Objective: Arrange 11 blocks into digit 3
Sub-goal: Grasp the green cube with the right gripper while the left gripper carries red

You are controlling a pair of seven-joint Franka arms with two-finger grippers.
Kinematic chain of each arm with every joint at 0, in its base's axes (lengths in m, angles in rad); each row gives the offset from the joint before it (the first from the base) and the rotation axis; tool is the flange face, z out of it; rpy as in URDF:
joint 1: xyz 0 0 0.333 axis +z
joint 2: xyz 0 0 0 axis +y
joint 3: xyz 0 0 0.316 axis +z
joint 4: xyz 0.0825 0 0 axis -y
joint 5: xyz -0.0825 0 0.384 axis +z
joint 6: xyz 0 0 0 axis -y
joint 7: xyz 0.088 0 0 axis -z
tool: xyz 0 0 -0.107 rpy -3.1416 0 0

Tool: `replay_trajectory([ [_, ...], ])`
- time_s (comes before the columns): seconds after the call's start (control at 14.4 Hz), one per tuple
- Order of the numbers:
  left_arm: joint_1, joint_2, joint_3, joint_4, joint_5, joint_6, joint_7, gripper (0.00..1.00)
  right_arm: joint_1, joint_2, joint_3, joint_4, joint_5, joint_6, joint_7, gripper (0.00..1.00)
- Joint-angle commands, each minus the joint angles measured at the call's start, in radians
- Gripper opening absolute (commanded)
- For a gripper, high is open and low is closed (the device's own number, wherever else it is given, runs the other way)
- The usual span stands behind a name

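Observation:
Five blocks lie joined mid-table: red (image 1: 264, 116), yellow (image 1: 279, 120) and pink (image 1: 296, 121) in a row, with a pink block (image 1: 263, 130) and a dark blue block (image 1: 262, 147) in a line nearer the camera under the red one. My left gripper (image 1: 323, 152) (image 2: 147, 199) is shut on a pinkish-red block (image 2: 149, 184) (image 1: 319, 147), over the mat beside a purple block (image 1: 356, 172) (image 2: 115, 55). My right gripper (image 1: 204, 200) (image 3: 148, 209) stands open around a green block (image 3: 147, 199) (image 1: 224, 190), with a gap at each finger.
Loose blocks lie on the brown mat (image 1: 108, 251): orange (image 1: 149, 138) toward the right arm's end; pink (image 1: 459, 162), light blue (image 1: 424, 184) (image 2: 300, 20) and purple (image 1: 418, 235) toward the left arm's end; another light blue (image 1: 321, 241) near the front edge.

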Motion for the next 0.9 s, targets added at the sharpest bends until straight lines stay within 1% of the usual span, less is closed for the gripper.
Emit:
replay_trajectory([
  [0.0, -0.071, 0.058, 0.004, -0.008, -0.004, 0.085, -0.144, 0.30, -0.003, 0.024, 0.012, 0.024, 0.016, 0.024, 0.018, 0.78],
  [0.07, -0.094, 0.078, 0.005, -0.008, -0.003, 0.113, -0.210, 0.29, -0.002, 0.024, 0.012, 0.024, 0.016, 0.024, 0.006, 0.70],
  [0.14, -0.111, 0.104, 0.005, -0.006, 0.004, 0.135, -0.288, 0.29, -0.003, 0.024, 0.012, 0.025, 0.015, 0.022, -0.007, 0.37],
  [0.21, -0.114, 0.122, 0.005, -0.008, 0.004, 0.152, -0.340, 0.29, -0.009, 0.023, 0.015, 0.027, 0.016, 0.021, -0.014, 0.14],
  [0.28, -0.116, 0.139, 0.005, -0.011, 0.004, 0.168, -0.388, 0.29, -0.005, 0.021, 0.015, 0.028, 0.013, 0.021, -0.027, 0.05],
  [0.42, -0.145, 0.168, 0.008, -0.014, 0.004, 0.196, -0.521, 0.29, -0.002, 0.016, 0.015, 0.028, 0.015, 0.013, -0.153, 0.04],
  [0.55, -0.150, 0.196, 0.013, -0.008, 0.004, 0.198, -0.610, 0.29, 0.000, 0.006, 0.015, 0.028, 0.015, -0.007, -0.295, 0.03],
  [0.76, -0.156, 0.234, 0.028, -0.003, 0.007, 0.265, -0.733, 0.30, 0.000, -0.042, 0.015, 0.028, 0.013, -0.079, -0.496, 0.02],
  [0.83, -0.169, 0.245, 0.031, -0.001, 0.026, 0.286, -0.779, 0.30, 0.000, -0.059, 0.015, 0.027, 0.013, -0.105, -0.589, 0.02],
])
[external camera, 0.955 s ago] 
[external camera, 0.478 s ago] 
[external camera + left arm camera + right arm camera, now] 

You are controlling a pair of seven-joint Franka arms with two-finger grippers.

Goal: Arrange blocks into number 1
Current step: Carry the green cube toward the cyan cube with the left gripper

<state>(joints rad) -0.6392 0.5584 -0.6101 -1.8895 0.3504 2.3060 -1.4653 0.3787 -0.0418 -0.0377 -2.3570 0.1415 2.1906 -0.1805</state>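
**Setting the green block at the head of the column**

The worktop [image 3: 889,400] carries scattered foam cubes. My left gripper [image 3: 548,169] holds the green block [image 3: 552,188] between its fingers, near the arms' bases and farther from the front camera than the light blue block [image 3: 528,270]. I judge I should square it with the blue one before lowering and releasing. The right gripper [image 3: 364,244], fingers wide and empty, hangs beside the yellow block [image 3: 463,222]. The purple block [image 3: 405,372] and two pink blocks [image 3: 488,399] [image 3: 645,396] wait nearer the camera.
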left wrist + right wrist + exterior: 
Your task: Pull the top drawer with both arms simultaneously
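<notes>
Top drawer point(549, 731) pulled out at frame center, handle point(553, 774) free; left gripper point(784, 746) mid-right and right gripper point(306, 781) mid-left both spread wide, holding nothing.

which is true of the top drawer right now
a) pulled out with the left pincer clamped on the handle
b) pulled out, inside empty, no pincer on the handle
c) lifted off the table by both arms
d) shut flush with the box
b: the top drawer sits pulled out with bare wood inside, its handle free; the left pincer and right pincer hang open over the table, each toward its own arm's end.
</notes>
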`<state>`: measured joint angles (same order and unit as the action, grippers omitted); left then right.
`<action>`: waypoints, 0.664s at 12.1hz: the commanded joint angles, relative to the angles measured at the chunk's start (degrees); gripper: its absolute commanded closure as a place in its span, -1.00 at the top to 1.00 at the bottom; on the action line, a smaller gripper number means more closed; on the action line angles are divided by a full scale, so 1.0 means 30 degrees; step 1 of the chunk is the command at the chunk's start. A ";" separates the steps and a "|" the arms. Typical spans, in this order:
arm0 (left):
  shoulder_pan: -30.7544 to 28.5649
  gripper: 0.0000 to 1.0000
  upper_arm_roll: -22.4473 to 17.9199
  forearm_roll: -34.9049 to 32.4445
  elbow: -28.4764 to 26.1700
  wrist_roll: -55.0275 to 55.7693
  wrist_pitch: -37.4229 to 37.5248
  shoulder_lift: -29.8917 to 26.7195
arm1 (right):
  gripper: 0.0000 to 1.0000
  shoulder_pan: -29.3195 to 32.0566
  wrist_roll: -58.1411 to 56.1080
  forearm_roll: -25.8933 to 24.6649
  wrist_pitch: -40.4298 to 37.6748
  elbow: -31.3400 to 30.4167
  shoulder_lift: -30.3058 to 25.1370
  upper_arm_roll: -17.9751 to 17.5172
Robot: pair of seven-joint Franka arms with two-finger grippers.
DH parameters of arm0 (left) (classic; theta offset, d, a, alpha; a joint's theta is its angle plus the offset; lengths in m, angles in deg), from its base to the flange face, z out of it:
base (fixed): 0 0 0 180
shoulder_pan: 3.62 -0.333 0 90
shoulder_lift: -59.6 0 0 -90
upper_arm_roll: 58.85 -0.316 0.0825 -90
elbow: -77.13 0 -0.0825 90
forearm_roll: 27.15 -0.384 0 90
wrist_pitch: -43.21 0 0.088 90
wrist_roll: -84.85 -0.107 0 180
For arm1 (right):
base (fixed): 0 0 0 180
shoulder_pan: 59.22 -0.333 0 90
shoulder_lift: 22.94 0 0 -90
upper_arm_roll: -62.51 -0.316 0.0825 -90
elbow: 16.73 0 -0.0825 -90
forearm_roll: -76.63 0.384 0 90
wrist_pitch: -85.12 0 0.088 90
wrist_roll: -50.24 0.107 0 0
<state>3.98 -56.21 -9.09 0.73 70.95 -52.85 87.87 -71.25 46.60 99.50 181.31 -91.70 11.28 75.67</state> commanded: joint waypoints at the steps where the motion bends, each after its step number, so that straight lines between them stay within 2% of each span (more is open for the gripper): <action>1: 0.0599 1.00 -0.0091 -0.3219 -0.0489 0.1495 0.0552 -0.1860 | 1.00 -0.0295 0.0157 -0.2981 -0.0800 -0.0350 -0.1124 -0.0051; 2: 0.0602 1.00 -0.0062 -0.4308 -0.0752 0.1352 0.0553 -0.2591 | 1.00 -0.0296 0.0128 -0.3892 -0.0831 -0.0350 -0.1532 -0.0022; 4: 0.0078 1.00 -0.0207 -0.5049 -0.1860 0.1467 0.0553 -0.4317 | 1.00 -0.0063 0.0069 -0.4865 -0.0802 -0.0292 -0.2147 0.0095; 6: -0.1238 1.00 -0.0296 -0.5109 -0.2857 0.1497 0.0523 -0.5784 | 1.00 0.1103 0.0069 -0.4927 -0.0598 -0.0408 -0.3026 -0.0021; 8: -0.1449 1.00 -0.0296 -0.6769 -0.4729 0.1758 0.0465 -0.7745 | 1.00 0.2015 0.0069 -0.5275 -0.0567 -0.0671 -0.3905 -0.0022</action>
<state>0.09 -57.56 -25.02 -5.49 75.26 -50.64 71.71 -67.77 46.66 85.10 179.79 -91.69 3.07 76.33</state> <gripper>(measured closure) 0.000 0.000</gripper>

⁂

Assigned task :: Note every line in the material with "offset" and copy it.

Solution for this task ::
Kinematic chain of each arm with every joint at 0, in its base's axes (lengths in m, angles in rad); each row gives the offset from the joint before it (the first from the base) and the rotation axis; tool is the flange face, z out of it; rpy as in URDF:
DH parameters of arm0 (left) (classic; theta offset, d, a, alpha; a joint's theta is its angle plus the offset; lengths in m, angles in deg), from its base to the flange face, z out of it:

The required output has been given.